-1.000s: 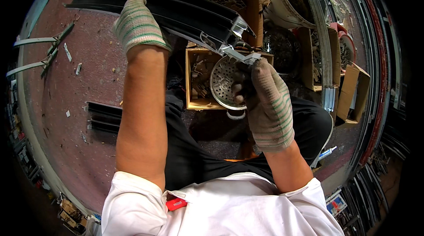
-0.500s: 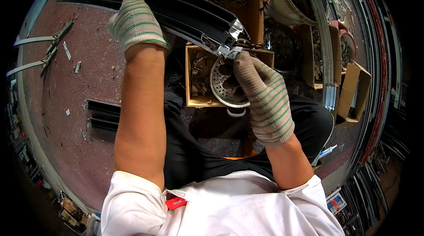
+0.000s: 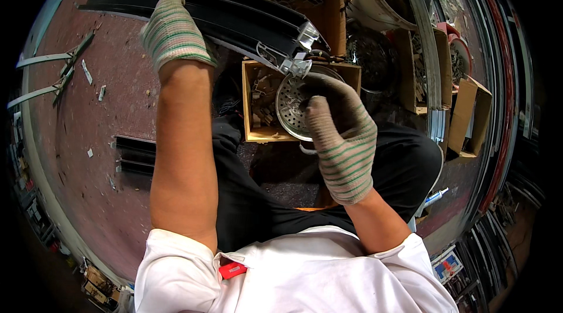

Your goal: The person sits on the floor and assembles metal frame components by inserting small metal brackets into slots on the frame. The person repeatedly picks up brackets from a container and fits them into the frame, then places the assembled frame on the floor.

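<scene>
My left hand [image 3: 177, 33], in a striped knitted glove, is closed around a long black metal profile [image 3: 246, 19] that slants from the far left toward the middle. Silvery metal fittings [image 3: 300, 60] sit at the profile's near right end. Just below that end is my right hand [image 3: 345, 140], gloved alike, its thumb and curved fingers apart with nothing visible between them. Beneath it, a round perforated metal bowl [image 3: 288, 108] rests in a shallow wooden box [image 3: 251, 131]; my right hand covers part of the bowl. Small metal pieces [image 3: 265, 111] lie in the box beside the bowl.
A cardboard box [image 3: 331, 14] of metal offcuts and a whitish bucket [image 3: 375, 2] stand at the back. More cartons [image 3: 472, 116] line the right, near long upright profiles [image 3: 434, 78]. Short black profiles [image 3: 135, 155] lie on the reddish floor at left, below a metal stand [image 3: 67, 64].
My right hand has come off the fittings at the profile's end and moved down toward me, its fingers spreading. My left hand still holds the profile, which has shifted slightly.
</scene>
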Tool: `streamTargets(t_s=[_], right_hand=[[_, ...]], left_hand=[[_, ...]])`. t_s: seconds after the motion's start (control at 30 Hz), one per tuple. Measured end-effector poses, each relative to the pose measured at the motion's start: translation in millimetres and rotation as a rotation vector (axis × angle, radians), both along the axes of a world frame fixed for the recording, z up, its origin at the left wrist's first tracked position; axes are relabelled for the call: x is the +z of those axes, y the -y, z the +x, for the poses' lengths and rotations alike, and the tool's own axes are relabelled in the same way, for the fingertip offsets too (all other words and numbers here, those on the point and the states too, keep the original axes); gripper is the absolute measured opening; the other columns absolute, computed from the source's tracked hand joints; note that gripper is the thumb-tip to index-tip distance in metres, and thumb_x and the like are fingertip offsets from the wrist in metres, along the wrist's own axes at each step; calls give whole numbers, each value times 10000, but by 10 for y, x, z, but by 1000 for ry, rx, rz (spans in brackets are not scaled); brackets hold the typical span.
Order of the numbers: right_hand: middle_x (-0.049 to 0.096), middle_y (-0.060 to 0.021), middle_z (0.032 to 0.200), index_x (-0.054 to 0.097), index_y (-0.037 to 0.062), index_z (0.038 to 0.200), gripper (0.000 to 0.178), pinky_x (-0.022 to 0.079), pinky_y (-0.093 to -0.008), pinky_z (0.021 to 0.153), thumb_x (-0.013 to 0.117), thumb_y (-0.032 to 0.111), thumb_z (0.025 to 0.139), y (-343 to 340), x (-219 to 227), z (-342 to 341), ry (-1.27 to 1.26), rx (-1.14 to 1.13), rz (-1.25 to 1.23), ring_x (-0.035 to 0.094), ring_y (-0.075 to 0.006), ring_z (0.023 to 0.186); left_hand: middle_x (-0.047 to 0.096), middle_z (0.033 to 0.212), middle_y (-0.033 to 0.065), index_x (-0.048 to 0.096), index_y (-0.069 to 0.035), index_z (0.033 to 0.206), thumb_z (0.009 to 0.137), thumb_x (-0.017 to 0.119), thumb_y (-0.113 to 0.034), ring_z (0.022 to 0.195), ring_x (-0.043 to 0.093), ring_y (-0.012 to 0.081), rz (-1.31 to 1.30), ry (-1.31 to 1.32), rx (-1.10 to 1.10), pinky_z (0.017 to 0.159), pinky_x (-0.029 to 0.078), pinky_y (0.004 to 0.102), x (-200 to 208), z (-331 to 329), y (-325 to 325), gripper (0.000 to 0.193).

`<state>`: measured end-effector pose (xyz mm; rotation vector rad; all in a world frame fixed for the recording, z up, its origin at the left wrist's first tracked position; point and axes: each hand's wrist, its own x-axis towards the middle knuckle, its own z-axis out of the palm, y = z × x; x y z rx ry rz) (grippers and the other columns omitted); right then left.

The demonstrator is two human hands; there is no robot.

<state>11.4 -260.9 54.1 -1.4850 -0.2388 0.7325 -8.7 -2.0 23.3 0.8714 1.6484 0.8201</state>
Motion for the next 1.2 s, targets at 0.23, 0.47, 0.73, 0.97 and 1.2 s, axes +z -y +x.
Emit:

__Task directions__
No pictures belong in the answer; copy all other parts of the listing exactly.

__Answer to this problem__
-1.000s: 
-0.500s: 
+0.000s: 

Your goal: The person sits on the floor and assembles metal frame components by inserting small metal brackets into slots on the frame. The person repeatedly picks up brackets from a container and fits them into the frame, then places the assembled frame on the floor.

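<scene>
My left hand [image 3: 177, 33], in a striped knitted glove, is closed around a long black metal profile [image 3: 246, 19] that slants from the far left toward the middle. Silvery metal fittings [image 3: 300, 60] sit at the profile's near right end. Just below that end is my right hand [image 3: 345, 140], gloved alike, its thumb and curved fingers apart with nothing visible between them. Beneath it, a round perforated metal bowl [image 3: 288, 108] rests in a shallow wooden box [image 3: 251, 131]; my right hand covers part of the bowl. Small metal pieces [image 3: 265, 111] lie in the box beside the bowl.
A cardboard box [image 3: 331, 14] of metal offcuts and a whitish bucket [image 3: 375, 2] stand at the back. More cartons [image 3: 472, 116] line the right, near long upright profiles [image 3: 434, 78]. Short black profiles [image 3: 135, 155] lie on the reddish floor at left, below a metal stand [image 3: 67, 64].
My right hand has come off the fittings at the profile's end and moved down toward me, its fingers spreading. My left hand still holds the profile, which has shifted slightly.
</scene>
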Tool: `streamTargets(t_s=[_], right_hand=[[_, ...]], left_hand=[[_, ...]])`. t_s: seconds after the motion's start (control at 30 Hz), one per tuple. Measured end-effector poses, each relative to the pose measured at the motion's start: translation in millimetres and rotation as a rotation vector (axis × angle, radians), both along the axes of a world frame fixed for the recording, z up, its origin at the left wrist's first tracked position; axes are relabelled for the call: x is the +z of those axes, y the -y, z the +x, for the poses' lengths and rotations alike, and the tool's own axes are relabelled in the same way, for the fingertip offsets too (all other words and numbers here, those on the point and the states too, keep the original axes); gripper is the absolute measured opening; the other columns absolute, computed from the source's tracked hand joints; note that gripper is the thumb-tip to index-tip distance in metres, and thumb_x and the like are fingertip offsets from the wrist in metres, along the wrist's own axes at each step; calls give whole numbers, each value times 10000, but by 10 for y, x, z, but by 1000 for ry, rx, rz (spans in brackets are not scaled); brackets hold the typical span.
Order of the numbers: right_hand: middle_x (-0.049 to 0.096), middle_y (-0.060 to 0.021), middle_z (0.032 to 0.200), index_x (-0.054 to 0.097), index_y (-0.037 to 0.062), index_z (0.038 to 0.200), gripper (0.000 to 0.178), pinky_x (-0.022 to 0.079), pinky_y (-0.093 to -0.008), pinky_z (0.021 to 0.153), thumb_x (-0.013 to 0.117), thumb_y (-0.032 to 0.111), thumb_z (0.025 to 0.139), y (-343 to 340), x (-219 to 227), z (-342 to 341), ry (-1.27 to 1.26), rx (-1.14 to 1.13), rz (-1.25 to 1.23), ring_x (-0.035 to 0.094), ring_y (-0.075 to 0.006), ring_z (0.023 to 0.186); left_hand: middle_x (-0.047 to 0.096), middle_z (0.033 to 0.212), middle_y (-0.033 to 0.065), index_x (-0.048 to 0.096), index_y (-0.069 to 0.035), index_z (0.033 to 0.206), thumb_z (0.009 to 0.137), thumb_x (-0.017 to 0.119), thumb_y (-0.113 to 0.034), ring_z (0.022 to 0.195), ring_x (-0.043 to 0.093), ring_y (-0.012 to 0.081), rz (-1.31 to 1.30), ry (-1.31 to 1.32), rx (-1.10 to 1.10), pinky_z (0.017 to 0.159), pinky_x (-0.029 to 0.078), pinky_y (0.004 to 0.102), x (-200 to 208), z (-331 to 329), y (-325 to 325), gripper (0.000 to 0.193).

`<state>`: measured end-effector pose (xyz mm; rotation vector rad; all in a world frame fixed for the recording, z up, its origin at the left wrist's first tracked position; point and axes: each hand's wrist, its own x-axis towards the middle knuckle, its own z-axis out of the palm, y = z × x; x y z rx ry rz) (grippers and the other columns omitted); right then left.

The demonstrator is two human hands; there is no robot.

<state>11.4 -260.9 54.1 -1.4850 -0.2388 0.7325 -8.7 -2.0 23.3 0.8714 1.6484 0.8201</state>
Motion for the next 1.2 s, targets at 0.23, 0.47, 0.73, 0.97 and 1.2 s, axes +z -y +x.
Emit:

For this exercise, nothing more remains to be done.